Par Raymond Pédoussaut
Date de publication originale : 2023 – Le mot et le reste
Genres : Roman noir, grands espaces
Personnage principal : Une femme qui vit seule au milieu de la nature
Une femme vit seule en forêt. Elle s’est installée dans une grotte à flanc de falaise. Elle vit de pêche, de chasse, de cueillette et de la culture de quelques légumes. Elle est en harmonie avec la nature, elle est bien. Mais aujourd’hui elle est inquiète et sur ses gardes : il y a eu une détonation aux confins de son territoire. Ses craintes sont confirmées quand elle trouve un de ses pièges vide, quelqu’un a prélevé la proie. Autre indice inquiétant : elle a relevé deux empreintes de chaussures différentes. Deux intrus ont pénétré dans son espace. Le danger est là. Elle se prépare à l’affronter.
La femme devenue sauvage s’astreint à une discipline de fer, ses journées sont strictement planifiées, elle se fixe des objectifs : la nourriture pour assurer sa subsistance, le guet pour sa sécurité, l’écriture pour son humanité, le yoga et l’hygiène pour la santé. Elle a édicté une loi – sa loi. Elle s’efforce de s’y tenir et se punit quand elle ne la respecte pas. Alors quand elle s’aperçoit que des humains ont pénétré son environnement, elle se sent menacée, elle part en guerre pour éliminer cette présence malvenue.
Cependant cette femme n’est pas une virago, une furie incontrôlable. Dans une autre partie de sa vie, elle était épouse et mère. Elle est cultivée, elle philosophe, médite et écrit son histoire. Elle veut laisser une trace : « Le temps de raconter est venu. S’il m’arrive malheur, au moins mes mots seront là quand je ne serai plus. » C’est à travers ses écrits que nous découvrons progressivement les drames qui l’ont amené à fuir la civilisation.
L’auteur nous décrit avec tant de précision et de poésie la vie sauvage de cette femme que nous en sommes presque à envier son mode de vie spartiate et ascétique mais vivifiant. Elle a installé son chez-soi douillet dans une grotte dont elle a fermé l’entrée par un mur et une porte. Elle est à l’abri et au chaud même pendant le froid et les intempéries. Un feu de bois l’éclaire et la réchauffe. Elle lit et écrit. Elle se concocte des recettes à base de farine de glands, de noix, de légumes, d’herbes, de poisson et d’un peu de viande provenant de ses pièges. Aucun gaspillage, juste le strict nécessaire. Une vie saine et stimulante, réduite à l’essentiel. Pas de kilos en trop ! Sobriété et respect de la nature. La belle vie ! Mais l’arrivée d’autres humains va remettre en cause sa tranquillité. Des éléments de sa vie antérieure vont réapparaître à son grand désespoir.
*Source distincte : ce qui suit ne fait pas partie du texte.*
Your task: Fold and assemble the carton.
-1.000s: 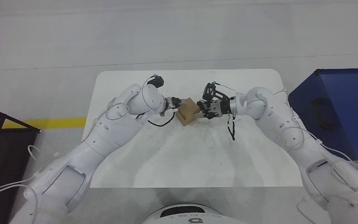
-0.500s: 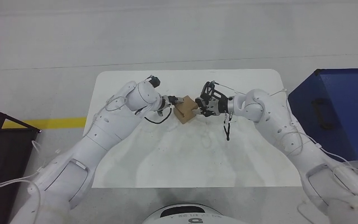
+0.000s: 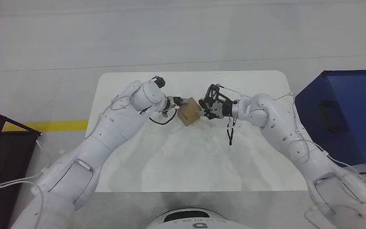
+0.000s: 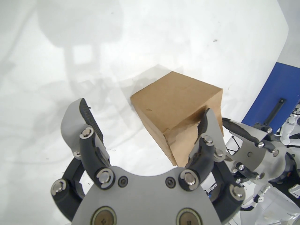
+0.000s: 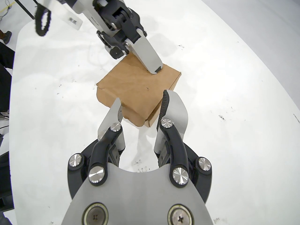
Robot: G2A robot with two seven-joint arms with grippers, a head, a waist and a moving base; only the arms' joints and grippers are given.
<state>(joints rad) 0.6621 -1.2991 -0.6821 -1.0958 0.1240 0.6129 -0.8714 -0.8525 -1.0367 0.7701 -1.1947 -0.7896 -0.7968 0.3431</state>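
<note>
Item: carton [image 3: 189,111], brown corrugated cardboard, folded to a closed box shape. It sits on the white worktop [image 3: 171,166], a little toward 12 o'clock from the worktop's centre, between the two grippers. The panel edges at the corner nearest the right arm stand slightly ajar. Left gripper [image 4: 144,106]: at the carton's 9 to 10 o'clock in the top view, with its fingers spread wide apart. One fingertip [image 5: 155,69] rests on the carton's top panel near its edge, and the other fingertip hangs free over bare worktop. Right gripper [image 5: 141,99]: at the carton's 3 o'clock, with its fingers set on either side of the carton's near corner. They appear to be closed against it, though the contact on the far pad is hard to make out. Accessories: a black cable loop [image 3: 230,134] hanging under the right wrist. Surroundings: blue bin [image 3: 343,109] on the floor beyond the worktop's 3 o'clock edge; yellow floor line [image 3: 63,125] running off at 9 o'clock.
</note>
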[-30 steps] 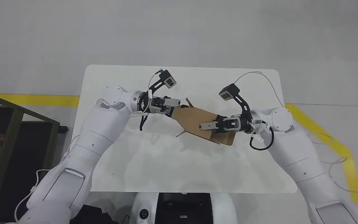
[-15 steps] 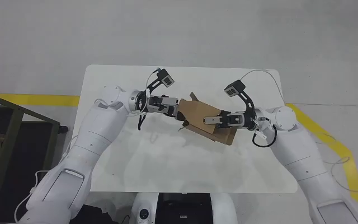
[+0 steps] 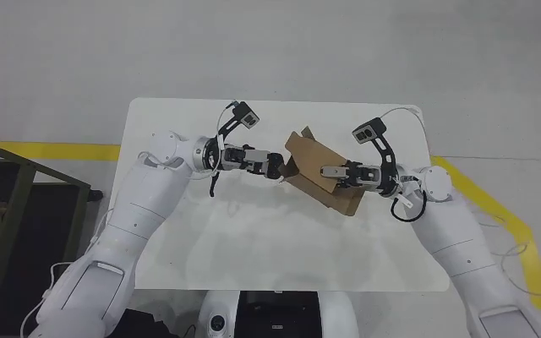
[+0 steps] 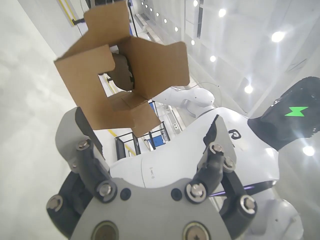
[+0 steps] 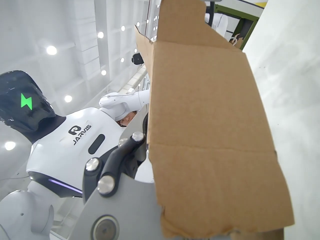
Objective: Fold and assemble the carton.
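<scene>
The brown carton [image 3: 314, 163] hangs over the middle of the white table [image 3: 211, 245], partly opened into a tube with loose flaps. My right gripper [image 3: 331, 172] is shut on one of its side walls. One finger [image 5: 140, 138] shows beside that wide wall of the carton [image 5: 207, 131]; the other is hidden behind it. My left gripper [image 3: 275, 166] sits at the carton's open end. Its fingers [image 4: 217, 136] are spread wide, and the carton [image 4: 155, 68] with its end flaps stands just ahead of them, one flap over the other fingertip.
A white cable [image 3: 397, 114] loops over the table's far right corner. A dark green rack [image 3: 17, 194] stands on the floor to the left, beside yellow floor tape [image 3: 59, 150]. Bare table surface lies near and far of the arms.
The carton has swung up and to the right and opened from nearly flat into a tube. The right arm drew back to the right; the left gripper followed a little.
</scene>
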Controlling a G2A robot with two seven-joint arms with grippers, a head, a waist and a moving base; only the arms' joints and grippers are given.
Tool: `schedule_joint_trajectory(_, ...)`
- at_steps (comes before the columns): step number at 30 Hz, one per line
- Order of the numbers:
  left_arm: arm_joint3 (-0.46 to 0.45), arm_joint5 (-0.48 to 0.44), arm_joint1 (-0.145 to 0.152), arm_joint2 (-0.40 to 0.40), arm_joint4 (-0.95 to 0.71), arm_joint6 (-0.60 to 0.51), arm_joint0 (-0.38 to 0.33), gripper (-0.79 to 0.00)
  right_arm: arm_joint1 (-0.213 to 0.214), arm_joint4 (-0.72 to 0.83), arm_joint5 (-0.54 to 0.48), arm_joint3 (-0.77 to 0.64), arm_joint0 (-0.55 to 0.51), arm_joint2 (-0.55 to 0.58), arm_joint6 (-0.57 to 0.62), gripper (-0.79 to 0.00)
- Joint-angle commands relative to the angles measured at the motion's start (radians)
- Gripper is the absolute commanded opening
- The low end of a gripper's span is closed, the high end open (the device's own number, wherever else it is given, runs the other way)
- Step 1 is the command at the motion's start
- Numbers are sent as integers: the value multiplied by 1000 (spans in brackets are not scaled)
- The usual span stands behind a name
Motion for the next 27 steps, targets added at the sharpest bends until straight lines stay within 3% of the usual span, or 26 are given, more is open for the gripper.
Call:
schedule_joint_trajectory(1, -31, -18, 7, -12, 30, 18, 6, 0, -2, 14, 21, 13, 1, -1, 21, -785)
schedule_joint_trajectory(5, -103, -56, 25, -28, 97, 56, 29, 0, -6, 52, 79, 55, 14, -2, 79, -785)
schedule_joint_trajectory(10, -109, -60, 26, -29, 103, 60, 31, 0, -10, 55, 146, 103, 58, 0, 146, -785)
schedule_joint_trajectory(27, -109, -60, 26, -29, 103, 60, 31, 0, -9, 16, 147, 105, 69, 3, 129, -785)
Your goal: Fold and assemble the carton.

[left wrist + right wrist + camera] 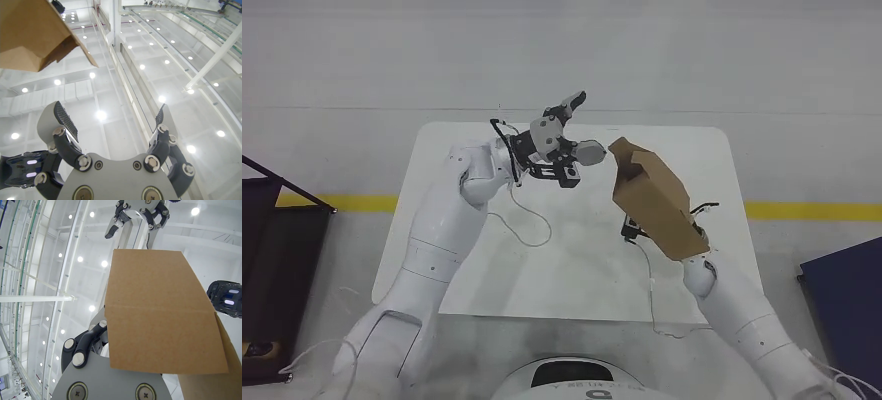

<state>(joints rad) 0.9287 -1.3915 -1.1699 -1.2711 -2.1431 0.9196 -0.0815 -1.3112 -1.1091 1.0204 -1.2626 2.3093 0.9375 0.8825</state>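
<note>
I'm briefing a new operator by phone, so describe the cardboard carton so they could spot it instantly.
Start at the white rectangular table. Over its right side, the right gripper holds a brown cardboard carton aloft, tilted, flaps half-folded at its far end. It is the only brown thing there, beside the open left gripper.

This is looking like a large industrial hall or robot lab. Far beyond the left gripper (110, 107), a high white ceiling (208, 117) is carrying rows of round lights (102, 115), with white beams (217, 56) crossing it and glazed frames (28, 266) running alongside. Below that gripper a white table (562, 280) is standing on a grey floor (542, 60), and a yellow line (812, 211) is running across the floor, showing past the table on either side of the gripper.
</note>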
La femme paradis est un beau roman, sombre, sobre, intense et plein de poésie, dans lequel la nature tient un rôle majeur.
Extrait :
Cette construction me redonne envie de vivre. J’ai un endroit à défendre. Mes journées débordent de projets. Mille tâches à effectuer. Mon cerveau résout des problèmes inédits. Mes mains sculptent de nouvelles matières. Mon corps change. Il devient tonique à force d’exercices et de bains glacés. Les capitons de mes fesses et de mes cuisses fondent. Mes jambes galbées me portent loin, mes abdominaux et mes biceps saillent sous la peau. Je dors des nuits courtes. Mon esprit se conforme à mon évolution physique. Ma volonté s’affermit. Les plaintes et les pensées négatives s’évanouissent, la peur aussi. Je m’aime à nouveau.
Niveau de satisfaction :
(4,4 / 5)
Ah oui, j’avais déjà repéré ce titre (de mémoire chez La petite souris), et je vois que tu confirmes qu’il est à lire…
Oui, je pense que c’est un bon roman, assez étrange, sombre et poétique. Il sort des sentiers battus. Tu ne seras pas déçue.